See also Create a table.
Partition data
You can partition data to speed up queries or DML that have predicates involving the partition columns. To partition data when you create a Delta table, specify a partition by columns. The following example partitions by gender.
SQL
-- Create table in the metastore
CREATE TABLE default.people10m (
id INT,
firstName STRING,
middleName STRING,
lastName STRING,
gender STRING,
birthDate TIMESTAMP,
ssn STRING,
salary INT
)
USING DELTA
PARTITIONED BY (gender)
Python
df.write.format("delta").partitionBy("gender").saveAsTable("default.people10m")
DeltaTable.create(spark) \
.tableName("default.people10m") \
.addColumn("id", "INT") \
.addColumn("firstName", "STRING") \
.addColumn("middleName", "STRING") \
.addColumn("lastName", "STRING", comment = "surname") \
.addColumn("gender", "STRING") \
.addColumn("birthDate", "TIMESTAMP") \
.addColumn("ssn", "STRING") \
.addColumn("salary", "INT") \
.partitionedBy("gender") \
.execute()
Scala
df.write.format("delta").partitionBy("gender").saveAsTable("default.people10m")

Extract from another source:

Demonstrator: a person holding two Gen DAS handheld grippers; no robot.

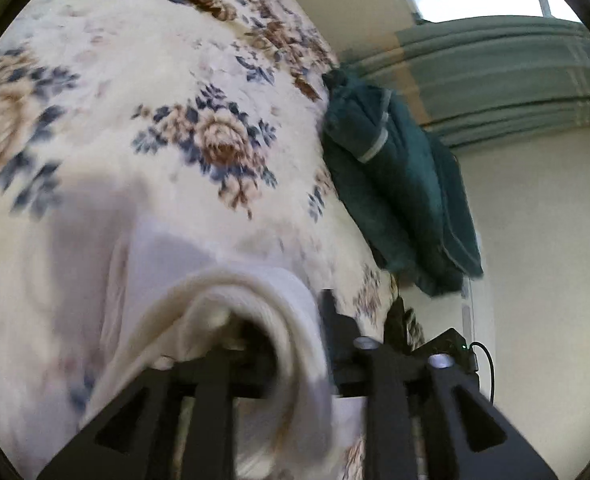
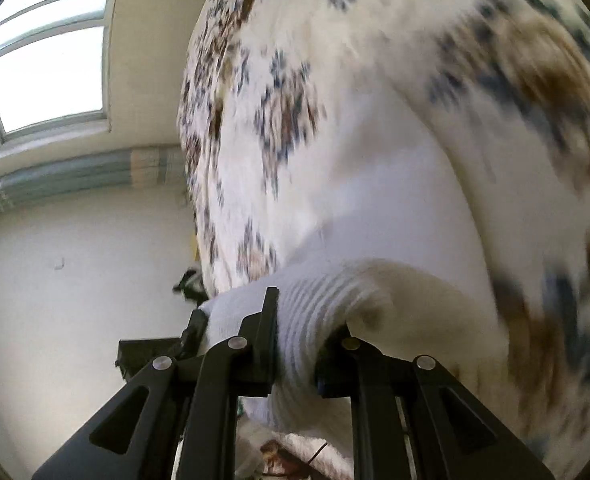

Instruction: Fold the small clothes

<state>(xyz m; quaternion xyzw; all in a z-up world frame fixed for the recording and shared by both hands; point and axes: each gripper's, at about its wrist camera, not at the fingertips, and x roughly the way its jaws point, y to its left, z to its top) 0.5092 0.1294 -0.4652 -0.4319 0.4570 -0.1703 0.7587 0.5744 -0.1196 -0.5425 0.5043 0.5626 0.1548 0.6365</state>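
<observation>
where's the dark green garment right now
In the left wrist view the dark green garment lies right of centre at the edge of the floral blanket, beyond the gripped white garment.

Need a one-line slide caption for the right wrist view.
Right gripper clamps a white ribbed garment above the floral blanket.

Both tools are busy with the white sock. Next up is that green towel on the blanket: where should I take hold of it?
Grip the green towel at its near folded end, by the pale stripe, coming from the blanket side. It's bunched in thick folds along the bed's far edge, so pinch one raised fold.
</observation>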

DeltaTable.createOrReplace(spark)
.tableName("default.people10m")
.addColumn("id", "INT")
.addColumn("firstName", "STRING")
.addColumn("middleName", "STRING")
.addColumn(
DeltaTable.columnBuilder("lastName")
.dataType("STRING")
.comment("surname")
.build())
.addColumn("lastName", "STRING", comment = "surname")
.addColumn("gender", "STRING")
.addColumn("birthDate", "TIMESTAMP")
.addColumn("ssn", "STRING")
.addColumn("salary", "INT")
.partitionedBy("gender")
.execute()
To determine whether a table contains a specific partition, use the statement SELECT COUNT(*) > 0 FROM <table-name> WHERE <partition-column> = <value>
. If the partition exists, true
is returned. For example:
SQL
SELECT COUNT(*) > 0 AS `Partition exists` FROM default.people10m WHERE gender = "M"
Python
display(spark.sql("SELECT COUNT(*) > 0 AS `Partition exists` FROM default.people10m WHERE gender = 'M'"))
Scala
display(spark.sql("SELECT COUNT(*) > 0 AS `Partition exists` FROM default.people10m WHERE gender = 'M'"))
Control data location
For tables defined in the metastore, you can optionally specify the LOCATION
as a path. Tables created with a specified LOCATION
are considered unmanaged by the metastore. Unlike a managed table, where no path is specified, an unmanaged table’s files are not deleted when you DROP
the table.
When you run CREATE TABLE
with a LOCATION
that already contains data stored using Delta Lake, Delta Lake does the following:
If you specify only the table name and location, for example:
CREATE TABLE default.people10m USING DELTA LOCATION '/tmp/delta/people10m'
the table in the metastore automatically inherits the schema, partitioning, and table properties of the existing data. This functionality can be used to “import” data into the metastore.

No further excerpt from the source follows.